Lopez Island Historical Society, Lopez Island
Creating an LGBTQ+ Archive of Lopez Island
Lopez Island Historical Society will gather oral histories from the LGBTQ+ community to create an archive, host an LGBTQ+ oral history speaker, culminating in a future exhibit to celebrate these under-told stories. Lopez Island has a long, under-documented, history of LGBTQ+ community members, dating back as early as the 1940s. These few recorded stories show a history of lesbian and gay couples integrated into this small rural, island community.
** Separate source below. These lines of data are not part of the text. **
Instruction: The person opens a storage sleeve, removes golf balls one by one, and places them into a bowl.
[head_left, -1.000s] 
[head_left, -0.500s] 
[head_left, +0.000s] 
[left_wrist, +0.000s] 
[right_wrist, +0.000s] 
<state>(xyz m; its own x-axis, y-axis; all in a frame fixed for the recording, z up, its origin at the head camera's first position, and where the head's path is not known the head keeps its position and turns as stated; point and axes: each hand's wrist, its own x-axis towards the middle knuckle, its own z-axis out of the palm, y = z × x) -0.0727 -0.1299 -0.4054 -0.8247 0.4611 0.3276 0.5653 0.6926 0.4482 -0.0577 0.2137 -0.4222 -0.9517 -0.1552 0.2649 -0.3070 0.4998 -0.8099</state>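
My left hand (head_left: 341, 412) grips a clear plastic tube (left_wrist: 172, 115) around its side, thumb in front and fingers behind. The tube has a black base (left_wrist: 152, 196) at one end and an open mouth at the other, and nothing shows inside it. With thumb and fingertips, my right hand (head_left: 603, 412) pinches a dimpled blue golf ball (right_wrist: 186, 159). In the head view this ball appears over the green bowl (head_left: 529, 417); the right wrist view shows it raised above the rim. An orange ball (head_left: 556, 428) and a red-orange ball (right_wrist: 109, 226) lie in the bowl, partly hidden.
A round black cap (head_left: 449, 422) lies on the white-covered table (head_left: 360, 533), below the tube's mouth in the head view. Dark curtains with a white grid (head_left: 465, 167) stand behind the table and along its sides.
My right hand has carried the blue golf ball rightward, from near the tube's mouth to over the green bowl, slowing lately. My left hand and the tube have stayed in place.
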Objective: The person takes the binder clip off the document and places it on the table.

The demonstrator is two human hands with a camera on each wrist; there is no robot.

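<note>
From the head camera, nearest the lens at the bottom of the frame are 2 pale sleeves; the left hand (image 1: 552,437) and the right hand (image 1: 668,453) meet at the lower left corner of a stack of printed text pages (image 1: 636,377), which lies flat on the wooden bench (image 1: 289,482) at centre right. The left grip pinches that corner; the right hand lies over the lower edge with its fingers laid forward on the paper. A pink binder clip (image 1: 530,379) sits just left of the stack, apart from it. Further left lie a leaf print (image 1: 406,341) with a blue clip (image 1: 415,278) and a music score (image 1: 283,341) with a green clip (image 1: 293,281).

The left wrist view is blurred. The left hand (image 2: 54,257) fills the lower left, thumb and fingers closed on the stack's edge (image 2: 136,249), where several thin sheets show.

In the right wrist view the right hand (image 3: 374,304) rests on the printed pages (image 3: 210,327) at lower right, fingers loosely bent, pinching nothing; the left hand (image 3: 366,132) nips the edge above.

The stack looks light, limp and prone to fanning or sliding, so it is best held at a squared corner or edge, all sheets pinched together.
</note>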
Since then, LGBTQ+ farmers and artists have moved to the island, following their forebears to this isolated community. Now they are elders, in a broader historical context where LGBTQ+ elders are a rarity. This aging LGBTQ+ community creates an added element of urgency to gather these stories before we lose them.

 

Lower Elwha Klallam Tribe, Port Angeles
Stories of our Elders in Klallam Language
This project will produce a printed collection of narratives previously recorded on audio by four of the last first-language speakers of Klallam. This collection will, for the basis of a Klallam literature in furtherance of the goal of the Klallam Language Program, not only to preserve the Klallam Language but also to ensure that it will continue to be a living language.

 

Southwest Washington

 

Indigenous Performance Productions, Olympia
The Aunties: Women of The Salish Sea
“The Aunties: Women of The Salish Sea” is a live storytelling and documentary film project using footage from an event held in Olympia where three local aunties chosen by their community shared stories centered on Indigenous models of care and kinship. The film will be screened at a free community event at the Washington Center with Native vendors and nonprofits and a post-show auntie circle talkback. The creative team and aunties will also visit local high schools through outreach.

 

Grays Harbor Museum Association, Aberdeen
Passport to Grays Harbor History
The new Passport to Grays Harbor Museums project will be part of the 2026 America 250 Kick Off and will feature stamps to record the exploration of each of the 14 museums in our expansive county. The project hopes to encourage visitors to enjoy the breadth and variety of the community’s history.

 

The Transgender Health and Wellness Center of Washington (Trans-Wa), Olympia
Genderations: Uplifting Intergenerational Narratives of Trans Community, Joy, and Liberation
“Genderations” is a zine that will exemplify transgender, non-binary, Two-Spirit, and Gender-Expansive (TGE) communities’ strong legacies of resistance and celebration. It aims to honor the queer roots of zines and its prevalence in resistance movements throughout history, creates bridges across generations, empowers trans folks of all ages and geographies, and challenges the notion that our community’s history is only one of suffering. Contributions will be sought from TGE people across Washington state and will prioritize the stories of TGE who identify as BIPOC (QTBIPOC) and/or disabled.

 

Vancouver Ballet Folklorico, Vancouver
Dia de Muertos-Luminarias 2025
Dia de Muertos-Luminarias is an annual event that celebrates life and remembers and honors the departed while showcasing the amazing growth of traditional Mexican dance from Vancouver Ballet Folklorico. This year’s celebration, to be held at Esther Short Park in downtown Vancouver in October, will include ofrendas, colorful dances, a parade, a Catrin and Catrina contest, and other activities for the whole family.